WHAT YOU SHOULD DO: Set the listing down exactly; no pictures.

_____

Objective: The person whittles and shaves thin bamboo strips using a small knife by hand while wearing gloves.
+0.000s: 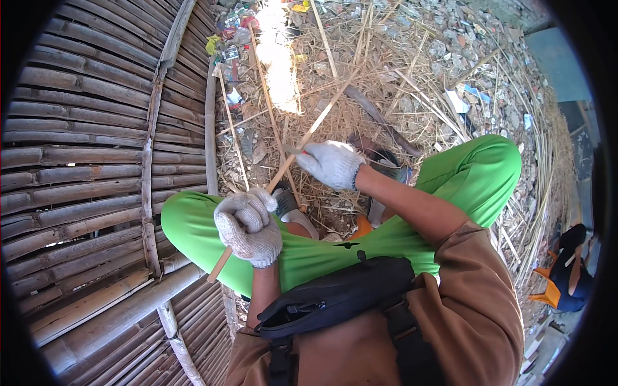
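Note:
Both my hands wear whitish knitted work gloves. My left hand (248,226) is closed round the lower part of a long, flat bamboo strip (322,117), whose near end sticks out below the fist. The strip slants up and away to the right over the ground. Further along it, my right hand (331,165) is closed on a small knife (293,150). Its short grey blade, with a bit of red at the base, lies across the strip. The glove hides the knife's handle.
A bamboo slat wall (96,154) stands close on my left. Bamboo shavings (399,77), loose strips and litter cover the ground ahead. A dark curved stick (380,119) lies beyond my right hand. Another person (573,270) sits at the far right on something orange.

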Tool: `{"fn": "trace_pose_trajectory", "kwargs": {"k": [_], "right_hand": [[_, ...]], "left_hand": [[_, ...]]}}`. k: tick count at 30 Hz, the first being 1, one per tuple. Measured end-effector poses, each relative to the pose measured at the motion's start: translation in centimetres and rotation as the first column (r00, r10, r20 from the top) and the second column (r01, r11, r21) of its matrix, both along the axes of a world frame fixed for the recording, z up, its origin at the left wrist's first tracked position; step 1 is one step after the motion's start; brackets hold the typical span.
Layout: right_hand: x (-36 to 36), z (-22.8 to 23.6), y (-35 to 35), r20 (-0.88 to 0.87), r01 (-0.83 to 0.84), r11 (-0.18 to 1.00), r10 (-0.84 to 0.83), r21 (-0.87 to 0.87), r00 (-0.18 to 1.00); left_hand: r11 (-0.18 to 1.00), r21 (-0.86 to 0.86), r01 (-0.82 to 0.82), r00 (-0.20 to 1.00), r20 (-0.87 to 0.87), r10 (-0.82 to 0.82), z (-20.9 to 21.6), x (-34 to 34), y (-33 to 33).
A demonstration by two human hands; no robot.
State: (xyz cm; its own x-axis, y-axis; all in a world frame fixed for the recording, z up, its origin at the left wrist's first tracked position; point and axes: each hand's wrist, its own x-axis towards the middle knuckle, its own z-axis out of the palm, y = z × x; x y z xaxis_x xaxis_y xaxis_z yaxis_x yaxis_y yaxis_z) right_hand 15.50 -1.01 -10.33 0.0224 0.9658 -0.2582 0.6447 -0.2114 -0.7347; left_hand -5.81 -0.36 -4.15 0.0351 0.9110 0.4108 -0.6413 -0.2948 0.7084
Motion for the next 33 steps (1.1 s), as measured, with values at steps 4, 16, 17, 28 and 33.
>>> {"fn": "trace_pose_trajectory", "kwargs": {"k": [4,16,17,28,33], "right_hand": [[1.6,0.9,0.1,-0.028,-0.009,1.0,0.009,0.024,1.0],[1.7,1.3,-0.1,0.082,-0.132,0.991,0.133,-0.014,0.988],[1.7,1.6,-0.1,0.082,-0.137,0.99,0.138,-0.01,0.987],[13.8,-8.0,-0.7,0.172,0.452,0.875,-0.479,0.171,0.861],[2.2,-2.8,1.1,-0.588,0.393,0.785,-0.619,-0.479,0.52]], "left_hand": [[0.994,0.086,0.07,0.994,-0.088,-0.062,-0.2,-0.5,-0.2],[0.968,0.234,0.089,0.904,-0.428,0.021,-1.9,-2.2,-1.3],[0.967,0.245,0.071,0.881,-0.47,0.055,-1.8,-2.4,-1.5],[0.947,0.038,0.319,0.806,-0.537,-0.25,2.1,-5.3,-1.0],[0.927,0.13,0.351,0.552,-0.829,-0.093,4.0,-7.1,-1.0]]}}
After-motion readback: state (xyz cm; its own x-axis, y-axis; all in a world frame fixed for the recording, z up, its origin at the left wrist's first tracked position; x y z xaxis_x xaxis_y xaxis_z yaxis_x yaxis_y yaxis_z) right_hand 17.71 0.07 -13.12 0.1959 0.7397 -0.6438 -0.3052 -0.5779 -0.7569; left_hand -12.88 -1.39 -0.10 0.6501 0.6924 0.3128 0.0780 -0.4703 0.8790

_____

EXERCISE SOLUTION:
Objective: The person whittles and shaves thin bamboo strips using a small knife by hand while wearing gloves.
+0.000s: 
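Note:
Both my hands wear whitish knitted work gloves. My left hand (248,226) is closed round the lower part of a long, flat bamboo strip (322,117), whose near end sticks out below the fist. The strip slants up and away to the right over the ground. Further along it, my right hand (331,165) is closed on a small knife (293,150). Its short grey blade, with a bit of red at the base, lies across the strip. The glove hides the knife's handle.
A bamboo slat wall (96,154) stands close on my left. Bamboo shavings (399,77), loose strips and litter cover the ground ahead. A dark curved stick (380,119) lies beyond my right hand. Another person (573,270) sits at the far right on something orange.
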
Tool: `{"fn": "trace_pose_trajectory", "kwargs": {"k": [_], "right_hand": [[_, ...]], "left_hand": [[_, ...]]}}`. k: tick count at 30 Hz, the first being 1, one per tuple. Measured end-effector poses, each relative to the pose measured at the motion's start: translation in centimetres and rotation as the first column (r00, r10, r20 from the top) and the second column (r01, r11, r21) of its matrix, both along the axes of a world frame fixed for the recording, z up, its origin at the left wrist's first tracked position; step 1 is one step after the motion's start; brackets hold the typical span.
Layout: right_hand: x (-36 to 36), z (-22.8 to 23.6), y (-35 to 35), r20 (-0.88 to 0.87), r01 (-0.83 to 0.84), r11 (-0.18 to 1.00), r10 (-0.84 to 0.83), r21 (-0.87 to 0.87), r00 (-0.18 to 1.00); left_hand: r11 (-0.18 to 1.00), r21 (-0.86 to 0.86), r01 (-0.82 to 0.82), r00 (-0.20 to 1.00), r20 (-0.87 to 0.87), r10 (-0.82 to 0.82), z (-20.9 to 21.6), x (-34 to 34), y (-33 to 33).
A demonstration by two human hands; no robot.
State: (xyz cm; its own x-axis, y-axis; all in a world frame fixed for the recording, z up, its origin at the left wrist's first tracked position; point and axes: each hand's wrist, its own x-axis towards the middle knuckle, its own z-axis out of the palm, y = z × x; x y z xaxis_x xaxis_y xaxis_z yaxis_x yaxis_y yaxis_z) right_hand 15.50 -1.01 -10.33 0.0224 0.9658 -0.2582 0.6447 -0.2114 -0.7347; left_hand -5.81 -0.36 -4.15 0.0351 0.9110 0.4108 -0.6413 -0.2948 0.7084
Motion for the next 33 steps (1.1 s), as measured, with values at steps 4, 16, 17, 28 and 33.
>>> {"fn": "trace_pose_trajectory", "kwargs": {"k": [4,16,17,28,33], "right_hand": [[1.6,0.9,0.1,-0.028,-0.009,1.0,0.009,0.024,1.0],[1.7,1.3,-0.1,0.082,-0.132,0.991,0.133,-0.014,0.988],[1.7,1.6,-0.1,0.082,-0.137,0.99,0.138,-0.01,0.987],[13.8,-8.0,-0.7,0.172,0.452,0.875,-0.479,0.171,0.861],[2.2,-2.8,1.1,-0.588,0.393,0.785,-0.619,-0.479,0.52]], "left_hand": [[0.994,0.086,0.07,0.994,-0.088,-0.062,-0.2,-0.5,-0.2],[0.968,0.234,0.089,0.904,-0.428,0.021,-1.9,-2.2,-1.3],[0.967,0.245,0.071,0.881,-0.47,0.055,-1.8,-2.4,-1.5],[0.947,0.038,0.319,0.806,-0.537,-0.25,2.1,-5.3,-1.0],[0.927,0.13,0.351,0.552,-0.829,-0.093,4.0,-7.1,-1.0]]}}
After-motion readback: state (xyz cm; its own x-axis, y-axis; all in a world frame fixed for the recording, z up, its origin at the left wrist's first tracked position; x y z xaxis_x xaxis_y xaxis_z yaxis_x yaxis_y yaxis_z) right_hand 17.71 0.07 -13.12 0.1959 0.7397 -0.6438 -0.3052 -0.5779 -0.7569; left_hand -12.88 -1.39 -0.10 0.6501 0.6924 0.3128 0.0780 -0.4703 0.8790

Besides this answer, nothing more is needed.